The review will produce an interim report within five months, with the timing of a final report to be considered thereafter, most likely in the spring or summer of next year. When the review is completed, its findings will be the subject of discussion between both Departments. It will be submitted thereafter for consideration by the Government.

I welcome the committee's continued interest in this matter and thank committee members for their initiative in placing it on the agenda.

I thank the Chairman for facilitating me by allowing me to speak first. I must leave because I am attending the funeral of a former councillor who served in Navan for 16 years. As the parish priest said last night, the councillor epitomised everything that was good about public service. On the morning that is in it, I am glad to be able to speak on this subject matter.

I thank the Minister of State for his contribution. I agree with him on his dedication in addressing the matter, bringing forward a range of proposals and engaging with Senators, the Association of Irish Local Government, AILG, and councillors' representative groups.

I was elected as a councillor in 1999. In the intervening 19 years the role of councillor has evolved greatly. When I was elected as a councillor, there was no salary, but there was a payment for attending meetings. The point was made that the motivation in being elected was not remuneration but public service. No councillor has ever gone looking, cap in hand, for money because councillors are dedicated to serving their local communities. That is the motivation, but the nature of the workload has changed massively. The abolition of the dual mandate has proved very successful. What people wanted to see being achieved in Deputies no longer being able to sit on local authorities has come to fruition. They can now see the differences between parliamentarians and local councillors and go to councillors as their first port of call in dealing with a local issue. As a result of urbanisation during the boom, councillors are seen as having much broader scope when it comes to social policy and the development of an area, particularly in the context of development plans. The national plans brought forward in the Oireachtas have an impact on local councillors who have to be adept at dealing with them at local authority and regional assembly level. They give a huge amount of time to them and make a huge effort to be involved.

Councillors are subjected to the same visceral scrutiny by the public on social media as national politicians. We should be cognisant of this. They do not receive remuneration similar to that of a Senator or a Deputy, but they are attacked when things go wrong at local level. We should also speak about this as it is having an impact on our ability to attract new people into public service at local government level. If we want to see local communities being served well, we need to have a system under which we, as parliamentarians, can attract new people to serve their communities. This is tied with the issue the Minister of State is addressing. The scope of the work of councillors has been broadened. We see new economic sides being attached to it and there is also their involvement in planning. We have to be aware of this.

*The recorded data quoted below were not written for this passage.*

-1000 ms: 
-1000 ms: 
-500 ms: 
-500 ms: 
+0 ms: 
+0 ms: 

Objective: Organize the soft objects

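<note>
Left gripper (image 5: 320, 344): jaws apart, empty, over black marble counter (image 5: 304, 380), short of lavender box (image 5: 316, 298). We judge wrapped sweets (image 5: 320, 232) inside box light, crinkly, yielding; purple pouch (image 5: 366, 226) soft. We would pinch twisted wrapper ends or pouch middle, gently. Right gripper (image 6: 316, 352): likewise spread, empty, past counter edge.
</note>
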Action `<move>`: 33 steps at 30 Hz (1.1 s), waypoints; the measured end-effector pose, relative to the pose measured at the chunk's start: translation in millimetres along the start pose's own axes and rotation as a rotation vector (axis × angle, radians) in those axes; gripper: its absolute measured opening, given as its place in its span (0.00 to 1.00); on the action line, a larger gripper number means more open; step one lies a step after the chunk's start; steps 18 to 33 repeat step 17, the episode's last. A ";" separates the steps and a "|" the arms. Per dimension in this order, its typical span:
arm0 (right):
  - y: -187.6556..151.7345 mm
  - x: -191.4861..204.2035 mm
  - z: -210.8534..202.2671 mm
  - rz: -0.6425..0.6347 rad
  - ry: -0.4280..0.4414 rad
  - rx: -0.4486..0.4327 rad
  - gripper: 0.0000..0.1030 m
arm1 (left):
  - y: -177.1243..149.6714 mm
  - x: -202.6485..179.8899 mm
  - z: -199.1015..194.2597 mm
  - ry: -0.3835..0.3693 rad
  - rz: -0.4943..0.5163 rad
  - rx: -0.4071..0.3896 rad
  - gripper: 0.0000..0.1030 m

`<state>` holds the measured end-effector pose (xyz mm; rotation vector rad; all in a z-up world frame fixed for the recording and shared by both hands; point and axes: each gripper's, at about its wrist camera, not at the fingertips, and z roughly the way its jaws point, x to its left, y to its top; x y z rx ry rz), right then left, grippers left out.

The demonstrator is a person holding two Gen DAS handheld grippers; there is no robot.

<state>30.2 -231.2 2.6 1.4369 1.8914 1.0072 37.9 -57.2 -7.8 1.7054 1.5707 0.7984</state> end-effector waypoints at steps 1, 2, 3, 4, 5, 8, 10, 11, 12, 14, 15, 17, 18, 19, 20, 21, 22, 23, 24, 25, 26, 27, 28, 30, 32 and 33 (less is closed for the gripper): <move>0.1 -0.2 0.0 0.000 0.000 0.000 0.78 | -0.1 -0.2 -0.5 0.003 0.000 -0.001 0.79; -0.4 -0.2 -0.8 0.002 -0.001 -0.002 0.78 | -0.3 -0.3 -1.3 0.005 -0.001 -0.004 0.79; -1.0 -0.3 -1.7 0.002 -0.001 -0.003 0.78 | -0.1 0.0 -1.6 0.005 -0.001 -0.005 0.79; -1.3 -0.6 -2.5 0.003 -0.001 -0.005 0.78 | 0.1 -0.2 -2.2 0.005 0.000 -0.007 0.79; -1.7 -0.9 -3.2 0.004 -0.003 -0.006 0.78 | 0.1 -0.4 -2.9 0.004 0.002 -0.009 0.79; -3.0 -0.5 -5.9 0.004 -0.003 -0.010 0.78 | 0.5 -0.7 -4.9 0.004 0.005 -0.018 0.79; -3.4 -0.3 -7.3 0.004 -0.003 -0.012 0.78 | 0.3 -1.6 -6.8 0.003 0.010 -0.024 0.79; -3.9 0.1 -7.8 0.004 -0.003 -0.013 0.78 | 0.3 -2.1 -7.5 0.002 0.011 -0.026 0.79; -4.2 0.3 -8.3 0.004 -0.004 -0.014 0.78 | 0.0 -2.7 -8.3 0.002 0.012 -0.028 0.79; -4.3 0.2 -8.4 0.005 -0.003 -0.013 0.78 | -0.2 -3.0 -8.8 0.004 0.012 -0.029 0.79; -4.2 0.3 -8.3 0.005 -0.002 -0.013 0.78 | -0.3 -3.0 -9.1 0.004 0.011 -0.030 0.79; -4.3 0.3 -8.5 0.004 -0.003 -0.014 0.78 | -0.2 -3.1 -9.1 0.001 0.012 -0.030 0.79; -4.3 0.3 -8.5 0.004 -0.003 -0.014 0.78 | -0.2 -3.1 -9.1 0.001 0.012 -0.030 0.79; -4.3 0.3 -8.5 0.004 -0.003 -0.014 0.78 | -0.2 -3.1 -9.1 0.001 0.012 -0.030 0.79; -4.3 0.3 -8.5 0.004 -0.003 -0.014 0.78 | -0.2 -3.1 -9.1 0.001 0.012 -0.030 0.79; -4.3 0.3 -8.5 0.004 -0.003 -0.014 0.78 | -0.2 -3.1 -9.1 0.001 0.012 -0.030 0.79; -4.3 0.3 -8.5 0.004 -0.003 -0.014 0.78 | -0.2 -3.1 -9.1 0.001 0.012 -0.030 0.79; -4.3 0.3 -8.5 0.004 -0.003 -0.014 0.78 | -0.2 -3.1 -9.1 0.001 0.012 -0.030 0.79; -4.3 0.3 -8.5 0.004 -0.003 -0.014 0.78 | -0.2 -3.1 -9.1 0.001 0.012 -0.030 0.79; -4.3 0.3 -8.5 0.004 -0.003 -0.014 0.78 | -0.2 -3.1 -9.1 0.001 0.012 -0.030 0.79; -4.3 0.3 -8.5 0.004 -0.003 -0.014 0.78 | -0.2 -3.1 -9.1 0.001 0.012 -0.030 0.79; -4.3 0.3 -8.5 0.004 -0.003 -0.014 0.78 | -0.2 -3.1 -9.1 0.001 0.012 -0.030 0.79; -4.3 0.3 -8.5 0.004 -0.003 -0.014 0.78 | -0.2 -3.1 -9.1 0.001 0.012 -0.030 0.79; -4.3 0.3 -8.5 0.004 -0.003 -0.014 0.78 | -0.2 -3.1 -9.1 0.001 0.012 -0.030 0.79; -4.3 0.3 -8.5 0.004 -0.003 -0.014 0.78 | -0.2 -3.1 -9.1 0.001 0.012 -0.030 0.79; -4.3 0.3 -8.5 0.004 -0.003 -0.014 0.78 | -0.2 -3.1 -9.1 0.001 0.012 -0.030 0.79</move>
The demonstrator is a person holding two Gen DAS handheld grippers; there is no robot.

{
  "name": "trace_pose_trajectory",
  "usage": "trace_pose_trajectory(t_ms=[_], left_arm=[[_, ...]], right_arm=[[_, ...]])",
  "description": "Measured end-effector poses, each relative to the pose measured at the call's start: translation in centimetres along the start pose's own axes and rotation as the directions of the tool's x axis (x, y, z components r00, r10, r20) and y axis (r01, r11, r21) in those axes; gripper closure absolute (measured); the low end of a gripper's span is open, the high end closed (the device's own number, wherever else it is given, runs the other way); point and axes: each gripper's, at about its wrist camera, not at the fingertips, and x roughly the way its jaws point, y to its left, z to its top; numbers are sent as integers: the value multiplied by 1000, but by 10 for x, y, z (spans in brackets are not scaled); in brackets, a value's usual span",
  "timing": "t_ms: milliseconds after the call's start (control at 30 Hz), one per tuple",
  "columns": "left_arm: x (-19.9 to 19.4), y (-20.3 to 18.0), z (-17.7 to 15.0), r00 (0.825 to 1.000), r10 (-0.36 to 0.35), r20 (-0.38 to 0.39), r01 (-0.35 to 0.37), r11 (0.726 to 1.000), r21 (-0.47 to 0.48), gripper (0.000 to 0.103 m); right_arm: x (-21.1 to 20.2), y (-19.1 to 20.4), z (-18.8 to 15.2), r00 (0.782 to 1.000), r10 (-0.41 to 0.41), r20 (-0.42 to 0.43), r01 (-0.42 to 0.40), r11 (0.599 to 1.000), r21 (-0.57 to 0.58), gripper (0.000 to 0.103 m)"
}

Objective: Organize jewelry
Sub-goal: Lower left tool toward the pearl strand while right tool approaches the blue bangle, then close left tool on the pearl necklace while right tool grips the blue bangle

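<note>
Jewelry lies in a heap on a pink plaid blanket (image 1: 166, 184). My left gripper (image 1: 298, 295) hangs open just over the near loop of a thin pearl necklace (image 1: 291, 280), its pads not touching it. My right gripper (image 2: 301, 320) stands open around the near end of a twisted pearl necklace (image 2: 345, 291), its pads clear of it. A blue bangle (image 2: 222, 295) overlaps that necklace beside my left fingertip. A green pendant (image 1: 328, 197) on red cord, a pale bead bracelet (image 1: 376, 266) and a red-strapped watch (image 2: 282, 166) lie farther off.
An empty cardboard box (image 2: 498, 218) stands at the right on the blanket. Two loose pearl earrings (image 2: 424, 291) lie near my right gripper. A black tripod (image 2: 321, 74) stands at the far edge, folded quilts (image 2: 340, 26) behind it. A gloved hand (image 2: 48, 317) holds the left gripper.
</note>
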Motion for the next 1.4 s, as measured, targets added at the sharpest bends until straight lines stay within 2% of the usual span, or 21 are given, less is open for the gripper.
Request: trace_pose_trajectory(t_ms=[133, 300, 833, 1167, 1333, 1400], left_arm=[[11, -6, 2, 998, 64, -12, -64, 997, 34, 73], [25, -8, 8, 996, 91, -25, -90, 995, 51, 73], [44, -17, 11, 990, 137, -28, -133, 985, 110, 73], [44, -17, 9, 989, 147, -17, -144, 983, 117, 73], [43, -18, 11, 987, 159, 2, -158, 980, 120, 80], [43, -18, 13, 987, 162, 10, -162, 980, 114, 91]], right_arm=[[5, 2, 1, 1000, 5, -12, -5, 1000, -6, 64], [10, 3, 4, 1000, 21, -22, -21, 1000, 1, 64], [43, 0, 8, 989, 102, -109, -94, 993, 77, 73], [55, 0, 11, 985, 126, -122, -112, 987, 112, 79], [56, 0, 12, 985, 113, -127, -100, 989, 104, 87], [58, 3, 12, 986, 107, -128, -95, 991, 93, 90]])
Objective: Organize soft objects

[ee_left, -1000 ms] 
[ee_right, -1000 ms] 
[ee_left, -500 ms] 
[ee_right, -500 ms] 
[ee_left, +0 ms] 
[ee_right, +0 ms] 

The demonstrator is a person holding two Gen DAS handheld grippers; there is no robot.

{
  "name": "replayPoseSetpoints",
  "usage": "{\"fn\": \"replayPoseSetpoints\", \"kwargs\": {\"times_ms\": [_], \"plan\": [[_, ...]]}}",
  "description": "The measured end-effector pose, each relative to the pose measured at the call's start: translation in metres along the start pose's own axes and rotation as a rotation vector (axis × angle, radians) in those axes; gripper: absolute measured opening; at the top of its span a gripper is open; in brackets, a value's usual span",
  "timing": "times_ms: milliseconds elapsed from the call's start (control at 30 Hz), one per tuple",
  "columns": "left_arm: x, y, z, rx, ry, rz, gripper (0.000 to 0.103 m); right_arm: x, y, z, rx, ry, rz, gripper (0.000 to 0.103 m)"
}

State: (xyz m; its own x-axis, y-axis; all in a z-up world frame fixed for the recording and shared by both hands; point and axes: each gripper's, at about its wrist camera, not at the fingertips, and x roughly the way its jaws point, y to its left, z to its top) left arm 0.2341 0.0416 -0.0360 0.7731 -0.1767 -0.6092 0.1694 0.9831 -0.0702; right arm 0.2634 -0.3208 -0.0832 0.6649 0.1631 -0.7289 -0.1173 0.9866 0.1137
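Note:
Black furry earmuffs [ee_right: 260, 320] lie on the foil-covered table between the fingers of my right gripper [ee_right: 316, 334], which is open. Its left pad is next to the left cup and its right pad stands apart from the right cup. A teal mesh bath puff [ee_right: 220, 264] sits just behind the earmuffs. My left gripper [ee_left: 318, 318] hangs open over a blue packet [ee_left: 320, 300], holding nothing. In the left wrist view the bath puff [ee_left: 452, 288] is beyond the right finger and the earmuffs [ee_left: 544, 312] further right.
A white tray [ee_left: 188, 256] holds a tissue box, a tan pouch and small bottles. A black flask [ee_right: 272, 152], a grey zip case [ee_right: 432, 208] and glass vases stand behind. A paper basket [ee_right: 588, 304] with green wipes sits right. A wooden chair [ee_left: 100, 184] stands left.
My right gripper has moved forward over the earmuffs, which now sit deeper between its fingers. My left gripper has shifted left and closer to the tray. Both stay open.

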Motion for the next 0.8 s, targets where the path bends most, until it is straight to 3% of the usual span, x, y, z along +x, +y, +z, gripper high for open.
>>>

The Minister of State has said he wants the review to report within five months of its commencement. He has also said its report will be submitted thereafter to the Government for its consideration, with a view to producing a clear direction in advance of the local elections which are to be held in May next year. There is, however, no commitment to the introduction of the scheme, an issue I want the Minister of State to address because it is important. We might have a clear direction, but there is no guarantee that the outcome of the review will be implemented. Is there a commitment between the Minister of State and the Minister for Finance to implement the recommendations made not only on pay but also on the provision of supports?

Councillors are not just talking about an increase in salary, they are talking about the functional supports that allow them to provide services to their constituents. I would like the Minister of State to address that matter.

I thank Deputy Cassells, that was bang on five minutes.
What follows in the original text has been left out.